- Task prompt: Images should be left out, and everything else in the listing reproduced exactly.

- Data provided:
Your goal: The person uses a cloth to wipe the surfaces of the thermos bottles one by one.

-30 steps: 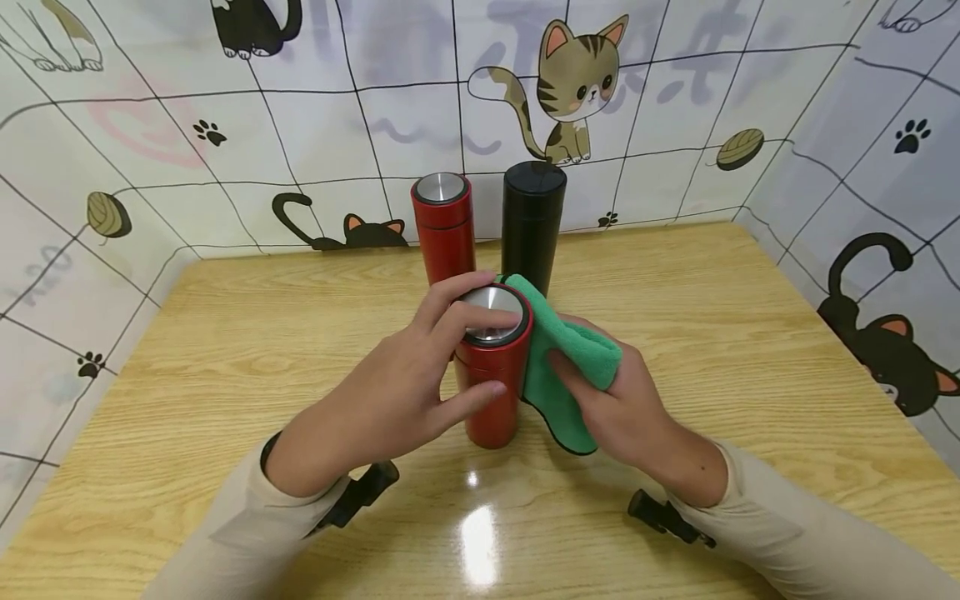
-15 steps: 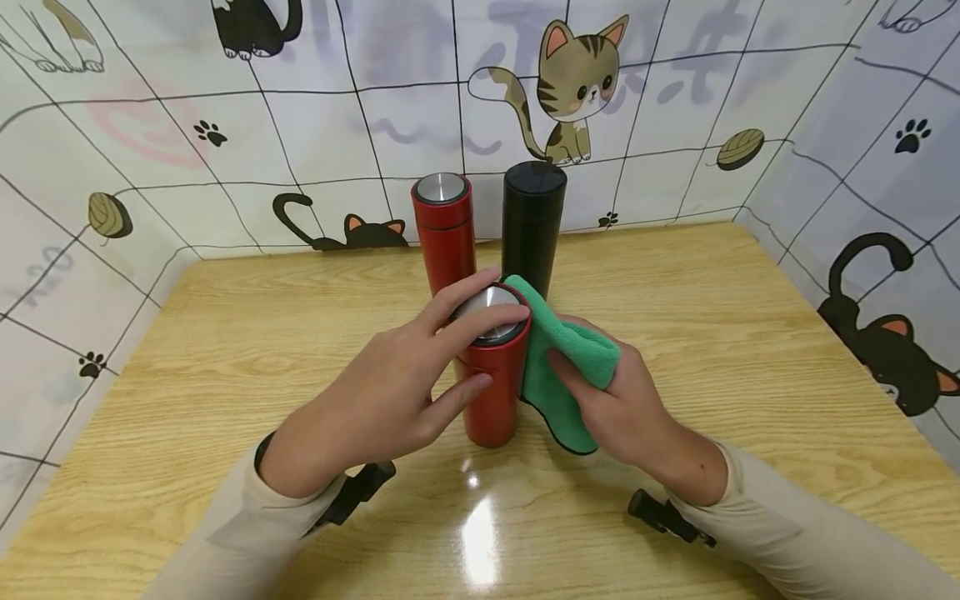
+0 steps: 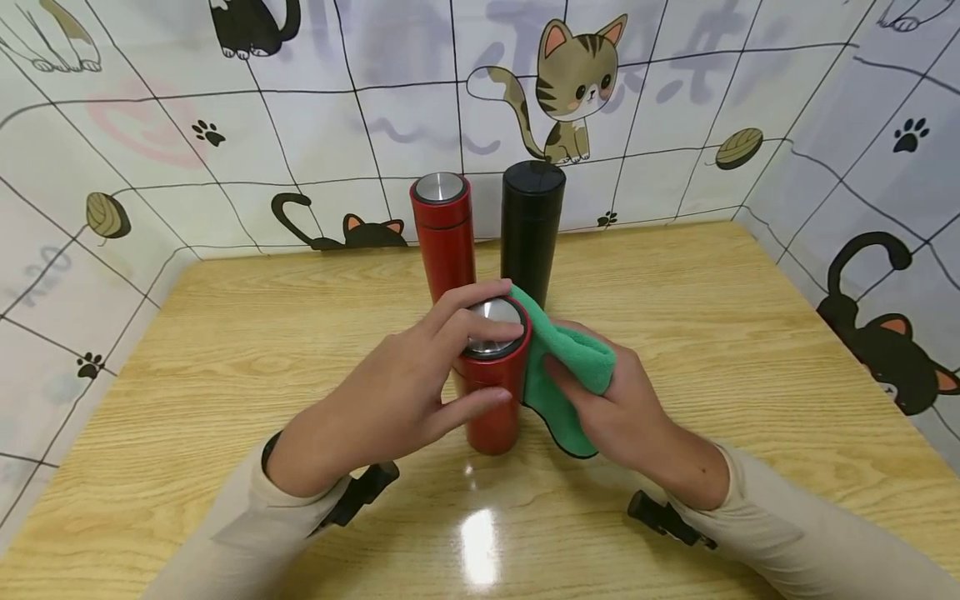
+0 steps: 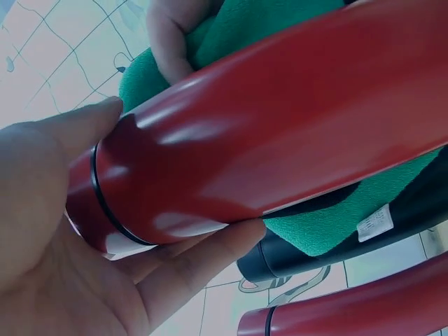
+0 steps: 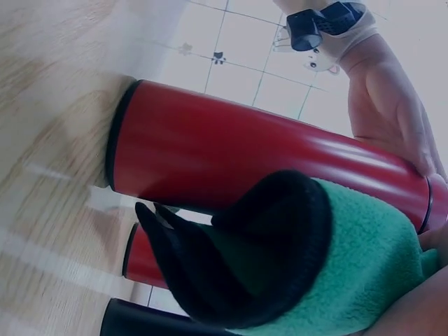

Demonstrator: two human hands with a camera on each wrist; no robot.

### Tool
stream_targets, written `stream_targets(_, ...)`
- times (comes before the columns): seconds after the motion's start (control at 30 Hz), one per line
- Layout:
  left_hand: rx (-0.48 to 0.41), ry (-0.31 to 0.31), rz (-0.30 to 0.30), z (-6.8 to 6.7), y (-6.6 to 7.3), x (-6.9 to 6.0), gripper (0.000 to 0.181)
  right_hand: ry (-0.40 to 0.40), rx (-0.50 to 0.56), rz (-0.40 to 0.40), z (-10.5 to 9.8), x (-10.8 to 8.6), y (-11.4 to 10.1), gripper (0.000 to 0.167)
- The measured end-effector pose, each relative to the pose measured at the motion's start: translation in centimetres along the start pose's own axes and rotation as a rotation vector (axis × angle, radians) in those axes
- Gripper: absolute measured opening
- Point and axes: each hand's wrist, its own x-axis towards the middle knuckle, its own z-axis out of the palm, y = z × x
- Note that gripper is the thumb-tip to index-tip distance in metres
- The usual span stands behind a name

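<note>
A red thermos flask [image 3: 493, 417] with a silver lid top stands on the table in front of me. My left hand [image 3: 397, 387] grips it around the top, thumb on the near side and fingers over the lid's rim. In the left wrist view the thumb and fingers lie on either side of the red flask [image 4: 280, 119]. A folded green cloth [image 3: 558, 375] with a dark edge is in my right hand [image 3: 626, 408], which presses it against the flask's right side. In the right wrist view the cloth [image 5: 371, 238] partly hides the flask.
Behind the held flask stand a second red flask [image 3: 442, 233] and a black flask [image 3: 532, 225], side by side near the back wall. All stand on a wooden table [image 3: 300, 325]. Cat-patterned sheets [image 3: 300, 133] enclose the back and sides.
My left fingers and thumb have shifted around the flask's top and back again. The flask's top has come slightly nearer to me. The right hand keeps the cloth in nearly the same place.
</note>
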Motion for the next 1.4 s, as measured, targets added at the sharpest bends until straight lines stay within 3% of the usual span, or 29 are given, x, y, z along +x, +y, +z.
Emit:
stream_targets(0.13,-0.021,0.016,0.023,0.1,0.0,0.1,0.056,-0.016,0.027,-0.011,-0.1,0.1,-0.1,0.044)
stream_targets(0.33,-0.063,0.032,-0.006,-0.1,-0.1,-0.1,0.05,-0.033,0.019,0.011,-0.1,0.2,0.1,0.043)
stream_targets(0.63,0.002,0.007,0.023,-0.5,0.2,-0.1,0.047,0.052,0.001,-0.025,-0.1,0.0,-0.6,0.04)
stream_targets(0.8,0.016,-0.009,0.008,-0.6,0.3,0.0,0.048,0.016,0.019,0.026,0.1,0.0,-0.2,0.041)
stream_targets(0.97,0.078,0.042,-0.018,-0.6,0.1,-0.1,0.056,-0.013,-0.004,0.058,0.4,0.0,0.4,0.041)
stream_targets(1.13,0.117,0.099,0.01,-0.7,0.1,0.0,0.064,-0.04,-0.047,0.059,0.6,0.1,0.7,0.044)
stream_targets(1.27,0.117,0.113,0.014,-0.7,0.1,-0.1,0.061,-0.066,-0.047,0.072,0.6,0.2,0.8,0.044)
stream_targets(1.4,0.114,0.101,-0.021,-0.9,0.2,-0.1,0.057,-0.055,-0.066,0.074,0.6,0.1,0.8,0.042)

- Task response:
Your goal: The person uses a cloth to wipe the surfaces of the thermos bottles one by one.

-30 steps: 
-15 steps: 
+0 steps: 
+0 steps: 
+0 steps: 

Demonstrator: two human hands with a camera on each wrist; no robot.

### Tool
stream_targets, written `stream_targets(_, ...)`
- times (comes before the columns): seconds after the motion's start (control at 30 Hz), one per line
- Layout:
  left_hand: rx (-0.48 to 0.41), ry (-0.31 to 0.31), rz (-0.30 to 0.30), z (-6.8 to 6.7), y (-6.6 to 7.3), x (-6.9 to 6.0), gripper (0.000 to 0.181)
  right_hand: ry (-0.40 to 0.40), rx (-0.50 to 0.56), rz (-0.40 to 0.40), z (-10.5 to 9.8), x (-10.8 to 8.6), y (-11.4 to 10.1), gripper (0.000 to 0.167)
- The measured end-effector pose, each relative to the pose measured at the motion's start: translation in centimetres along the start pose's own axes and rotation as a rotation vector (axis × angle, radians) in those axes
- Gripper: absolute measured opening
- Point and axes: each hand's wrist, its own x-axis towards the middle knuckle, its own z-axis out of the palm, y = z × x
- Note that gripper is the thumb-tip to index-tip distance in metres
- The usual span stands behind a name

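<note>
A red thermos flask [image 3: 493, 417] with a silver lid top stands on the table in front of me. My left hand [image 3: 397, 387] grips it around the top, thumb on the near side and fingers over the lid's rim. In the left wrist view the thumb and fingers lie on either side of the red flask [image 4: 280, 119]. A folded green cloth [image 3: 558, 375] with a dark edge is in my right hand [image 3: 626, 408], which presses it against the flask's right side. In the right wrist view the cloth [image 5: 371, 238] partly hides the flask.
Behind the held flask stand a second red flask [image 3: 442, 233] and a black flask [image 3: 532, 225], side by side near the back wall. All stand on a wooden table [image 3: 300, 325]. Cat-patterned sheets [image 3: 300, 133] enclose the back and sides.
My left fingers and thumb have shifted around the flask's top and back again. The flask's top has come slightly nearer to me. The right hand keeps the cloth in nearly the same place.
</note>
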Motion for the next 1.4 s, as measured, targets added at the sharpest bends until straight lines stay within 3% of the usual span, or 29 are given, x, y, z along +x, +y, +z.
Emit:
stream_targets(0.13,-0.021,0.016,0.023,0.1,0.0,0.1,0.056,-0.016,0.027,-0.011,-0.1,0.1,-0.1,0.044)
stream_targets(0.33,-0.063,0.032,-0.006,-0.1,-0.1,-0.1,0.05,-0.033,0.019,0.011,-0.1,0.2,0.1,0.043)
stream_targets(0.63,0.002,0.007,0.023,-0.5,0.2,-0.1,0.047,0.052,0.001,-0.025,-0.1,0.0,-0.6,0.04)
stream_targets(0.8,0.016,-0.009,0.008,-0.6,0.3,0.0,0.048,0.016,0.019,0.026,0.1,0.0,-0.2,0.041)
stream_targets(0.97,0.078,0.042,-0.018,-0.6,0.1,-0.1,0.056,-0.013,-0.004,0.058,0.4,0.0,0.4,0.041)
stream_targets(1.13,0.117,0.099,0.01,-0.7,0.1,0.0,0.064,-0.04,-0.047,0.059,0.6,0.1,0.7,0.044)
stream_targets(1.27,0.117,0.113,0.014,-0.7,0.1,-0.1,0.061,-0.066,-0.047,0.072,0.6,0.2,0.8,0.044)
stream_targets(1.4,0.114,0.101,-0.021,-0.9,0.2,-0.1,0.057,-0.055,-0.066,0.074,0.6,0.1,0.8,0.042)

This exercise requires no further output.